According to the National Association of Realtors (NAR), the market registered a “modest” increase of pending home sales in June 2023 to a tune of 0.3% from May as the regions of the South and West posted monthly losses, while pending sales in the Northeast and Midwest grew, but at the same time, all four regions saw a year-over-year decline in completed transactions.
"The recovery has not taken place, but the housing recession is over," said NAR Chief Economist Lawrence Yun, "The presence of multiple offers implies that housing demand is not being satisfied due to lack of supply. Homebuilders are ramping up production and hiring workers."
The Pending Home Sales Index (PHSI)—a forward-looking indicator of home sales based on contract signings—rose 0.3% to 76.8 in June.

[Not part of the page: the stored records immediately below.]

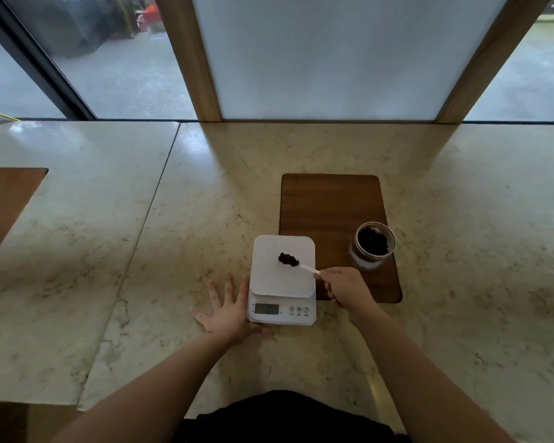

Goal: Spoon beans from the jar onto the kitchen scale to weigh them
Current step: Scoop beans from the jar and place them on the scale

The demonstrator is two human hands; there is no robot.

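Delivery step: right hand (pixel 344 287) grips the handle of a white spoon (pixel 307 267), its bowl heaped with dark beans (pixel 288 259) over the platform of the white kitchen scale (pixel 282 279) at lower centre. Left hand (pixel 229 310), open and flat on the desk (pixel 173 251), touches the scale's left edge. Glass jar (pixel 374 244), uncapped, stands right of the scale on a wooden board (pixel 330 203). The next move probably calls for tipping the spoon so beans land mid-platform, then reading the display (pixel 267 309).
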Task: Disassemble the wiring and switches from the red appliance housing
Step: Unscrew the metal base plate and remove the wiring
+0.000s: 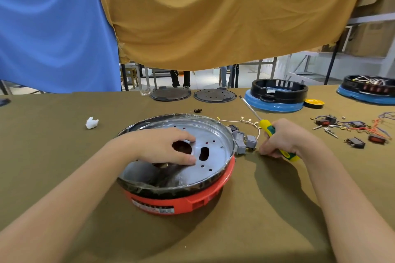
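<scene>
The red appliance housing (183,200) lies in front of me with a silver metal plate (215,156) on top, wrapped at the rim in clear film. My left hand (164,147) rests on the plate, fingers hooked at a hole in it. Grey switches (243,141) hang off the housing's right side, with white wires (239,121) trailing behind them. My right hand (284,140) grips a yellow-and-green screwdriver (269,130) beside the switches, its shaft pointing away and up-left.
Loose switches and coloured wires (352,130) lie at right. Behind stand two dark round plates (214,95), a black-and-blue housing (277,96), another at far right (369,89), a tape roll (313,103) and a white scrap (92,123). Blue and mustard cloths hang behind.
</scene>
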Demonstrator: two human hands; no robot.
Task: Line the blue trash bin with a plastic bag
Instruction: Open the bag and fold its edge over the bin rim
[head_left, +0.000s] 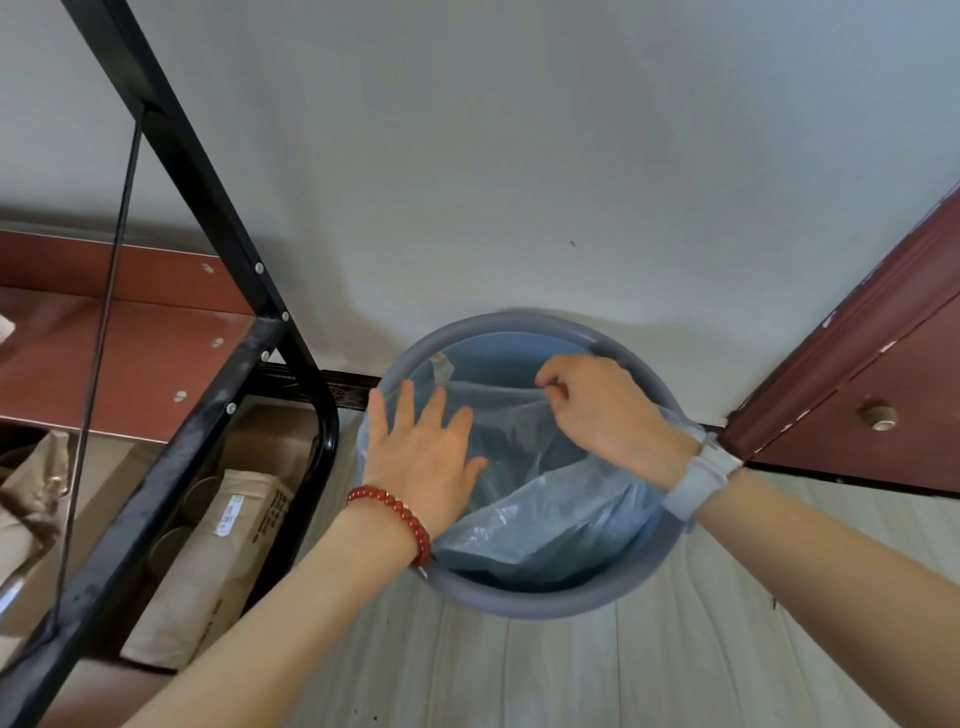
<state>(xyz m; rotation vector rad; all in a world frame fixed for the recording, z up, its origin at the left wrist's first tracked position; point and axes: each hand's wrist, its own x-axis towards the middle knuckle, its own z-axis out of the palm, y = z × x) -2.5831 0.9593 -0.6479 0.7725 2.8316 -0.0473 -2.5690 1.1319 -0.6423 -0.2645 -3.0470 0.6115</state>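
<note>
Pinched between the thumb and the first fingers of the right hand (597, 405) is the free upper edge of the plastic bag (545, 509), a thin translucent bluish film. This hand is closed on the film and holds it above the far part of the opening, probably so that the mouth of the bag stays open and can be pulled toward the rim. The left hand (421, 447) holds nothing: its fingers are spread apart and the palm lies flat on the bag at the near-left side of the bin, where the film already goes over the edge. Most likely it presses there to keep that side from slipping back while the other side is drawn.

The blue trash bin (519, 605) is round and stands on the pale floor (571, 675), close to the white wall (519, 156). The bag is inside it and over the rim on the left and right, but the far rim and the near rim are bare, so the lining seems about half done. The film looks light and slippery, so it may slide off if it is released early.

A red bead bracelet (400, 514) is on the left wrist and a white watch band (701, 480) on the right. To the left is a black metal frame (208, 374) with paper sacks (218, 545) under it; to the right, a dark red door (883, 395).
</note>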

Year over year, pending transactions fell by 15.6%. An index of 100 is equal to the level of contract activity in year 2001.
NAR further forecasts that the 30-year fixed mortgage rate will hit 6.4% this year and then decline to 6.0% in 2024, while the national unemployment rate will rise slightly to 3.7% in 2023 before increasing to 4.1% in 2024.
"With consumer price inflation calming close to the Federal Reserve's desired conditions, mortgage rates look to have topped out," Yun added. "Given the ongoing job additions, any meaningful decline in mortgage rates could lead to a rush of buyers later in the year and into the next."
Looking forward, the NAR expects the PHSI to decrease 12.94% between 2022 and 2023 at a rate of 4.38 million units, but expects numbers to climb by 15.5% to 5.06 million units in 2024. Compared to last year, national median existing-home prices will remain steady – declining 0.4%, to $384,900, before rebounding by 2.6% next year, to $395,000. The West – the country's most expensive region – will see reduced prices while the more affordable Midwest region is likely to see a small, positive increase. Housing starts will drop 5.3% from 2022 to 2023, to 1.47 million, before increasing to 1.55 million, or 5.4%, in 2024.
"It is critical to expand supply as much as possible to widen access to homebuying for more Americans," Yun concluded. "Home prices will be influenced by how much inventory is brought to market. Increased homebuilding will tame price growth, while limited construction will lead to home price appreciation outpacing income growth."
Newly constructed home sales will increase from last year by 12.3% in 2023, to 720,000 – due to additional inventory in this segment of the market – and increase by another 13.9% in 2024, to 820,000. The national median new home price will decrease by 1.9% this year, to $449,100, and then improve by 4.2% next year, to $468,000.
“Pending home sales data steadied in June, gaining 0.3% to 76.8, a contrast with new home sales which moderated in the same period (-2.5%). Taking a step back, pending home sales remain at a relatively low level, down 15.6% compared to one year ago, and despite this month’s setback, new home sales have climbed convincingly (+22.5%) above last summer’s lows. The existing home market continues to be hampered by lackluster selling interest among homeowners, a substantial number of whom are quite content to hold onto their existing low-rate mortgages. Meanwhile, builders who can work through construction challenges are benefitting from spillover buyer interest, especially if they can build for lower price points.”
“Pending home sales or contract signings are the first major step in a transaction, indicating that a buyer and seller have agreed on the price and terms for a specific home sale. Today’s data signal that although mortgage rates remained high in June, their relative steadiness in the month might have been a difference-maker for home shoppers trying to juggle high costs and stretched budgets. Nevertheless, inventory shortages and living alternatives are likely to keep a lid on existing home sales this year. We’re expecting the smallest annual sales tally in over a decade. Furthermore, with asking rents dipping for a second month in June, potential first-time home buyers may not be approaching their purchase with the same sense of urgency as they did when rents were rising at double-digit pace. This may result in slower sales churn, but also means that shoppers likely have more time when trying to make important trade-offs in the home buying process. Realtor.com housing data show that in June, homes were on the market nearly two weeks longer than at this time last year.
“Regionally, pending home sales increased in the Northeast and Midwest while the South and West saw declines in the month. From one year ago, sales are down in all four regions by a roughly similar magnitude ranging from 14.3% to 17.1%. With affordability top of mind for buyers, sales activity is more elevated in lower-cost markets. This trend is also reflected in data such as the Wall Street Journal/Realtor.com Emerging Housing Markets Index which saw Lafayette-West Lafayette, Ind. top the list yet again this quarter. In the Summer 2023 index, eight of the top ten and 14 of the top 20 emerging housing markets were located in the Midwest, a reflection of how shoppers are adapting to high costs.”